Severe weather awareness: Lightning

Florida is the lightning capital of the United States. We know that Florida’s thunderstorms are an everyday event during the summer months, from June to September. Lightning comes with these thunderstorms, making Florida the lightning hotspot of the United States.

Lightning occurs when there is an unbalanced electrical charge in the atmosphere. The movement of particles (rain and ice) inside the clouds creates an electrical charge. The negative charges, electrons, form at the bottom of the clouds, and the positive charges, protons, from at the top.


Lightning makes all thunderstorms potential killers.

Even though lightning fatalities have decreased over the last decades, there were 26 fatalities caused by lightning in the United States in 2015; five of them in Florida. Lightning is an unpredictable phenomena. Meteorologists know when they are most likely to occur, but not exactly when, or where.
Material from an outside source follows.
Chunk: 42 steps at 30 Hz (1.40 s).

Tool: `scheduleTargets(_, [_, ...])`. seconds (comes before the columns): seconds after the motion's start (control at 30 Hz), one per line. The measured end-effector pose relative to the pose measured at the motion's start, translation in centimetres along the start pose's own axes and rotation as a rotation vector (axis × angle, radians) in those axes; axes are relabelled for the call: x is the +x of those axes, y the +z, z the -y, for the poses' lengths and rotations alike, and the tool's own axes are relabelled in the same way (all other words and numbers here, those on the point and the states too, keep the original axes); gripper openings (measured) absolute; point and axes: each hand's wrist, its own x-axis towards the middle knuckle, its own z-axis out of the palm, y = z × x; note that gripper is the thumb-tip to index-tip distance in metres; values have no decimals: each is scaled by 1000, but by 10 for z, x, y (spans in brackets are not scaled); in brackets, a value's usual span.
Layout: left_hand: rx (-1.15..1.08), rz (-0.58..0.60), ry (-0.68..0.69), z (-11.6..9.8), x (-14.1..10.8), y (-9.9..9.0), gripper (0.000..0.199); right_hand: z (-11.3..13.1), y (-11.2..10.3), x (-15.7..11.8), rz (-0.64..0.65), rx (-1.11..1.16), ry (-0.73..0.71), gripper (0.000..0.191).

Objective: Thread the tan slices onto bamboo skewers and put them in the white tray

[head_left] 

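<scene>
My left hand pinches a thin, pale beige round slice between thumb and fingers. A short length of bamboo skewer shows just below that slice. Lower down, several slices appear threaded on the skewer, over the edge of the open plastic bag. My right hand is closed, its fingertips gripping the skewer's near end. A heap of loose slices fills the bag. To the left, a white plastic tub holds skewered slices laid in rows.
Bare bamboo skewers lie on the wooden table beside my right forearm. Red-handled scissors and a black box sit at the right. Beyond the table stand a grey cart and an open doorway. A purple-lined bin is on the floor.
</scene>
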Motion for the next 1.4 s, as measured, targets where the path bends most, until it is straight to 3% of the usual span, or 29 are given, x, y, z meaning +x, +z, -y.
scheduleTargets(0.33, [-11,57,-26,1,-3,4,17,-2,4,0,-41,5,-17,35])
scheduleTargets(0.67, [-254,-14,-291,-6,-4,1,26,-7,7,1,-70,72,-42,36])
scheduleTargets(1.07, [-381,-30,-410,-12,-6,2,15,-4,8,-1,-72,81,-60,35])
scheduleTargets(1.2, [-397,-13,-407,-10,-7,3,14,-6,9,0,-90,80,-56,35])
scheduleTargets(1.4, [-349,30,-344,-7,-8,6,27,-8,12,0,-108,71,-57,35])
It is important to remember that even though a storm might not seem threatening, lightning can strike as far as 10 miles away from the storm, and it can still cause damage or be fatal.

Lightning safety:

  • Always stay updated on the weather forecast.
  • If you are planning on doing outside activities, make sure you plan ahead and take the right precautions before the storm arrives.

If outdoors:

  • Stop outdoors activities.
  • Take shelter if you see the skies darkening, or as soon as you hear thunder.
  • Avoid open fields.
  • Picnic pavilions, baseball dugouts, beach shacks and isolated trees should be avoided.
  • Stay away from tall structures, such as trees, posts, etc.
  • Convertibles and golf carts do not provide protection from lightning.
  • If you are in groups, spread out. This will prevent the current from traveling among the group.
  • Stay away from water, moist items and metal objects. Even though they don't attract lightning, they are great electricity conductors.
  • If on the water:
  • If thunderstorms are in the forecast, avoid heading to the water.
  • If in a small boat with no cabin, anchor down, stay as low as you can and do not use the radio unless it is an emergency.

If indoors:

  • Wireless phones are safe to use, but stay off corded phones.
  • Do not use any type of electrical appliance, including TVs and computers.
  • Avoids plumbing.
  • Stay away from doors and windows.
  • Protect your pets, especially those that often outdoors, and bring them inside.
  • Do not try to unplug equipment during a thunderstorm.